Para presos políticos na ditadura militar brasileira, uma soltura significava mais do que a liberdade, era uma segunda chance de vida. No Ceará, dois profissionais são lembrados até hoje por suas atuações neste quesito: os advogados Wanda Sidou e Pádua Barroso. O reconhecimento não vem à toa, eles dedicaram a vida profissional, arriscando a pessoal, em prol da democracia e da justiça.

A atuação de ambos, quando voltada para a defesa de presos políticos, era feita sem a arrecadação de anuários. Em certas ocasiões, além de não cobrarem pelo serviço, eles chegavam a se irritar com a insinuação de pagamentos.

“Ouvi o relato de um cliente da Dra. Wanda, uma vez”, conta Hélio Leitão, advogado cearense, membro do Conselho Nacional da OAB. “Ela havia conseguido um habeas corpus e foi apanhá-lo no presídio. Levou-o em seu carro e no caminho ele disse: ‘agradeço, mas eu estou constrangido, a senhora está correndo riscos. Eu quero pagar pelo serviço’. Wanda simplesmente deu meia volta e brincou: ‘se for assim, vou lhe devolver pro presídio’.”

Crédito: Arquivo Pessoal

Os riscos corridos pelos advogados, de fato, eram altos. Ouvidos pelo O POVO, presos políticos defendidos por Wanda e Pádua relatam torturas das mais variadas formas. Raptados e levados para locais remotos, vendados, eles recebiam descargas elétricas, eram drogados e feridos. Após, perdiam os empregos, eram perseguidos e, muitas vezes, fugiam do Estado.

Como consequência ao perigo, advogados de presos políticos e perseguidos não eram numerosos. Sobre o próprio cenário no Ceará, Hélio Leitão comenta que Sidou e Barroso lidavam com casos cuja atuação era “muito concentrada neles”, tendo em vista a alta demanda e a pouca quantidade de defensores.

Assim, a atuação de ambos ganha ainda mais destaque. Hoje, Pádua dá nome a uma comenda da OAB-CE, destinada a advogados comprometidos com o Estado Democrático Constitucional e com a defesa dos direitos humanos. Já Wanda também nomeia comendas, medalhas e a sala do conselho estadual da OAB Ceará. Além disso, é o nome da Comissão Especial de Anistia do Estado, cujas informações e imagens serviram de base para essa matéria.
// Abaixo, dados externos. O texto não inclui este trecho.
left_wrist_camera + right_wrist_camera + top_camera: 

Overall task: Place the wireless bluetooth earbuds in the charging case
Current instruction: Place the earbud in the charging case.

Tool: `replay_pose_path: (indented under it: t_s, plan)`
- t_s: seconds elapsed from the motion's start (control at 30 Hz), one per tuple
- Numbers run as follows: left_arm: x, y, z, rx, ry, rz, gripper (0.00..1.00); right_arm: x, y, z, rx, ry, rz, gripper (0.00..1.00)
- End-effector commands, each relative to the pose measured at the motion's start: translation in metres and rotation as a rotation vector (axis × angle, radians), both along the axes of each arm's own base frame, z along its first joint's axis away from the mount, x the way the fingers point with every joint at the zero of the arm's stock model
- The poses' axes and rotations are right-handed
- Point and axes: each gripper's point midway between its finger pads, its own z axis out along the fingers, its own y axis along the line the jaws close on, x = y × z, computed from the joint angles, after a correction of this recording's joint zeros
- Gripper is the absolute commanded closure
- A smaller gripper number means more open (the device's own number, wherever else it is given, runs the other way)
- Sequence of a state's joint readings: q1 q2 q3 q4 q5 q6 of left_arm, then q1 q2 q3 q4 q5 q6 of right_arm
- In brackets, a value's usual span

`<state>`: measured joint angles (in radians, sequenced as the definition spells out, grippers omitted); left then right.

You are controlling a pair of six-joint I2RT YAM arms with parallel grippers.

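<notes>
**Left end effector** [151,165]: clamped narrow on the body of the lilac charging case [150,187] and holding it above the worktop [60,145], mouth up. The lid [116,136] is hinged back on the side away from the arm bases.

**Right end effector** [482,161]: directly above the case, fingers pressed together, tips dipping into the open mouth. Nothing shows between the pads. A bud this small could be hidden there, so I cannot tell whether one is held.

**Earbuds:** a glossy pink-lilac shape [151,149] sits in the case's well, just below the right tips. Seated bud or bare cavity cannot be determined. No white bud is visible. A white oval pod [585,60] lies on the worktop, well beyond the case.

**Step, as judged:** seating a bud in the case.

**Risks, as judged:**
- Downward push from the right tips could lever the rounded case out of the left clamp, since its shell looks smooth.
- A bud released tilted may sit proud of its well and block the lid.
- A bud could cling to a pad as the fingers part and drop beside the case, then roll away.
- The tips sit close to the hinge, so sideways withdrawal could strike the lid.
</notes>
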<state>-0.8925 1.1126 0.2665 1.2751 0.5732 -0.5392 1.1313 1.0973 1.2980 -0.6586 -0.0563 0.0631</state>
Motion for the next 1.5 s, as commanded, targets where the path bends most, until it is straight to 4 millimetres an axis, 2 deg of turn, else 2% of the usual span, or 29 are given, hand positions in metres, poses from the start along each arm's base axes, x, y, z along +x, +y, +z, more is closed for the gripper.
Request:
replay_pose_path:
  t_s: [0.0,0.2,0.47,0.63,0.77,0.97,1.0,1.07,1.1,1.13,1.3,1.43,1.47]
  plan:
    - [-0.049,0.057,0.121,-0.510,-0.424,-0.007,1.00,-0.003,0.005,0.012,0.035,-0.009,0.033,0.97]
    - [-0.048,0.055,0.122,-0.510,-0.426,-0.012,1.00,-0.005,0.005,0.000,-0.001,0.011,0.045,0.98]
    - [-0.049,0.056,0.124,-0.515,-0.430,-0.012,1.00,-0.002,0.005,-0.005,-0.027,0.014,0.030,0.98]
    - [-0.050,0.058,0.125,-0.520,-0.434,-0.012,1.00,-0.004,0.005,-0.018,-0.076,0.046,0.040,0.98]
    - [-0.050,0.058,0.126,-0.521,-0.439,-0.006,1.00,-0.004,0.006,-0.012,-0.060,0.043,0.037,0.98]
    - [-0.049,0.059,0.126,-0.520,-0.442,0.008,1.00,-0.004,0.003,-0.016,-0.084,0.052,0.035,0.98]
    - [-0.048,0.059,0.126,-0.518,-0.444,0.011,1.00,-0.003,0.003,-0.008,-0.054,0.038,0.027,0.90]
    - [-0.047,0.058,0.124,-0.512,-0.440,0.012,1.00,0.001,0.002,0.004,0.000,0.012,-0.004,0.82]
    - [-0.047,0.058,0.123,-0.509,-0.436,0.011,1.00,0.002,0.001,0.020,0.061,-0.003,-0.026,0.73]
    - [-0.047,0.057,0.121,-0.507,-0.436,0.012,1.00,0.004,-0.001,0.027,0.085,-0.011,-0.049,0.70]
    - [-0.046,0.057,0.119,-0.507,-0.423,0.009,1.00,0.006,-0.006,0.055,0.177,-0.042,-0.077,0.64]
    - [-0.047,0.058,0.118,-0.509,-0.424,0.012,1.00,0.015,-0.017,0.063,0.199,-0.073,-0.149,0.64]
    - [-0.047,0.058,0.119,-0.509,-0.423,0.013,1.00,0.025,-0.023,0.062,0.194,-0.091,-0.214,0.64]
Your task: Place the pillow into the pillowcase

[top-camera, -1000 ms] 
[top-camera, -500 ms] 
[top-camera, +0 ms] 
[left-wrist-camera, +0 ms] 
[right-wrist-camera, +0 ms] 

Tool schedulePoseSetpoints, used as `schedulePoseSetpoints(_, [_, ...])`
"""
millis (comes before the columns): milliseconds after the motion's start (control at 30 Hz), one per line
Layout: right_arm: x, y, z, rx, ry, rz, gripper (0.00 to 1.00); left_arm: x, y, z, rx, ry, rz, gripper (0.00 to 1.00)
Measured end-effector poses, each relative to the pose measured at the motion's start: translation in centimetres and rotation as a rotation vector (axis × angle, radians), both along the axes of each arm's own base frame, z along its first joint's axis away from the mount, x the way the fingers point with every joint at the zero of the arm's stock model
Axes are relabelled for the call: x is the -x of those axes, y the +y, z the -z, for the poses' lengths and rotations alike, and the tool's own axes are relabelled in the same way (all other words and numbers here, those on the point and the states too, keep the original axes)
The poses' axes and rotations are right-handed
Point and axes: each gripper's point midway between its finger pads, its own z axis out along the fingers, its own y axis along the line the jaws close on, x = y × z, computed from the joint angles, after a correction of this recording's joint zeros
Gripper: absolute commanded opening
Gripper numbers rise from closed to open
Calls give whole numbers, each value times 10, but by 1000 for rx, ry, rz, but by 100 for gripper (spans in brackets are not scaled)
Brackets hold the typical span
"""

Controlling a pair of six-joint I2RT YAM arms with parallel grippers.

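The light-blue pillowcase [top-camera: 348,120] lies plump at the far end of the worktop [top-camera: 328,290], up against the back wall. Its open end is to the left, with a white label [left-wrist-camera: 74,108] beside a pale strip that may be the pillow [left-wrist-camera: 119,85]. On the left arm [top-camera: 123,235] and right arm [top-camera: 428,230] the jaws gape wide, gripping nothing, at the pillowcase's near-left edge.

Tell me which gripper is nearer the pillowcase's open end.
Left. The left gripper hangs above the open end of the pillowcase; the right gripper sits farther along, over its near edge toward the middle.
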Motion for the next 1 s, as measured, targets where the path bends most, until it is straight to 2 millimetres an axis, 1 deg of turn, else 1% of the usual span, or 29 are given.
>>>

Crédito: Camila de Almeida/2015

Para Leitão, Sidou e Barroso exerceram um dos pilares da advocacia: o compromisso com a defesa da democracia e dos direitos humanos. “A advocacia tem uma imensa responsabilidade política e social. É muito mais do que um meio de ganhar a vida. Não por acaso nos regimes autoritários as primeiras vítimas são os advogados”, diz.

“Profissionais como eles devem ser exaltados. Honram a história da advocacia cearense. São exemplos de compromisso, de compreensão da advocacia, que é uma atividade essencial à realização da justiça e da democracia. São fonte permanente de inspiração para os novos advogados”, completa.

Pádua Barroso, defensor e testemunha

Estimativas consideram mais de 100 presos políticos defendidos por Antônio de Pádua Barroso durante sua vida. Nascido em 1929, em São Gonçalo do Amarante, ele se mudou para Fortaleza em 1947 para cursar o ginásio, equivalente ao atual Ensino Médio. Seu ingresso no serviço público federal se deu por meio de concurso público em 1957. No ano seguinte, entrou para o curso de Direito da Universidade Federal do Ceará (UFC).

Crédito: Arquivo Pessoal

Durante a ditadura, ingressa nos quadros da OAB, sendo indicado pela própria Ordem quando surgiam, em específico, casos de advogados perseguidos políticos. Dentre esses, estava o recém-formado Benedito Bizerril. Sua prisão ocorreu em março de 1971, quando participava, em uma madrugada, de uma colocação de standards em Fortaleza. Na ocasião, comemorava-se os 49 anos do Partido Comunista Brasileiro (PCB).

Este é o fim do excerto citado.